*Task requirements:*
Could you copy word for word only the lines between the one containing "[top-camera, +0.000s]" and the end of the listing below, both included, and leave out the pictures?

*The data:*
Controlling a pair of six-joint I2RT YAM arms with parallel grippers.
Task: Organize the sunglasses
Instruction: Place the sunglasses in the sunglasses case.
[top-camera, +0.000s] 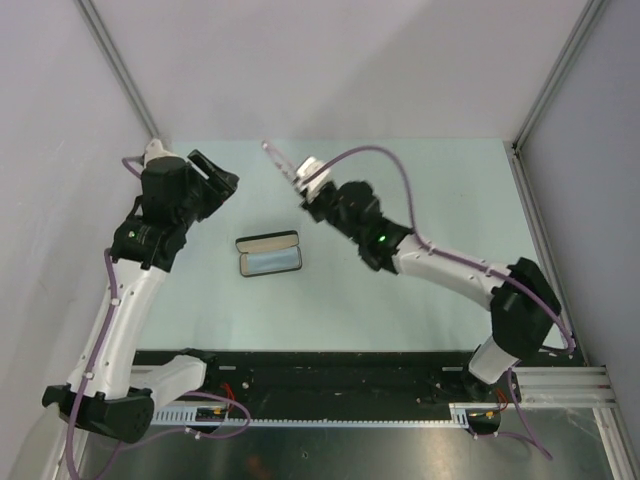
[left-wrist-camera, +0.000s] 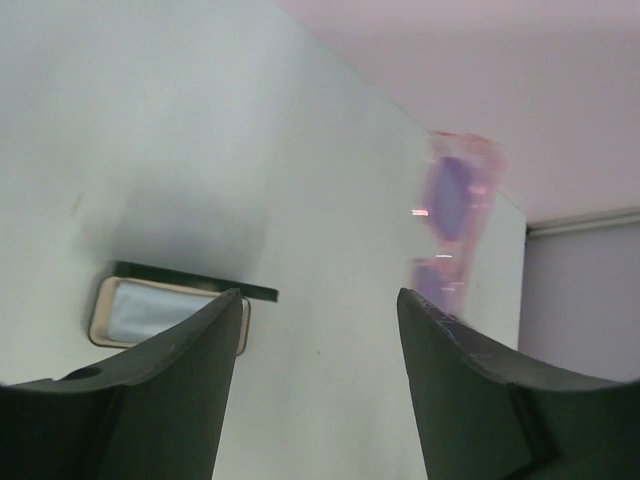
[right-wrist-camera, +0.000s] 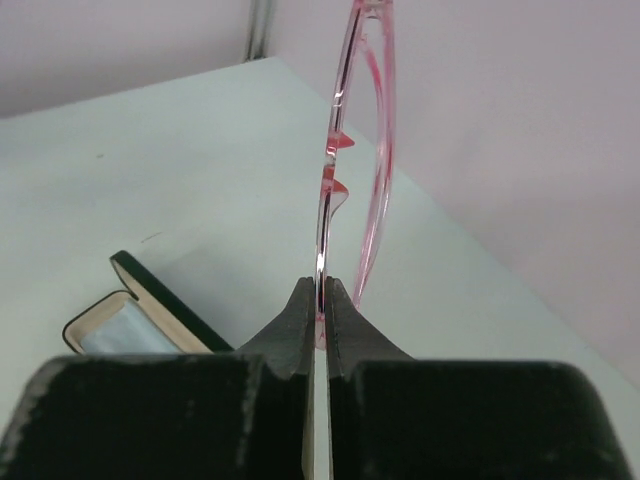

*Output below:*
[top-camera, +0.000s] 
[left-wrist-camera, +0.000s] 
[right-wrist-camera, +0.000s] 

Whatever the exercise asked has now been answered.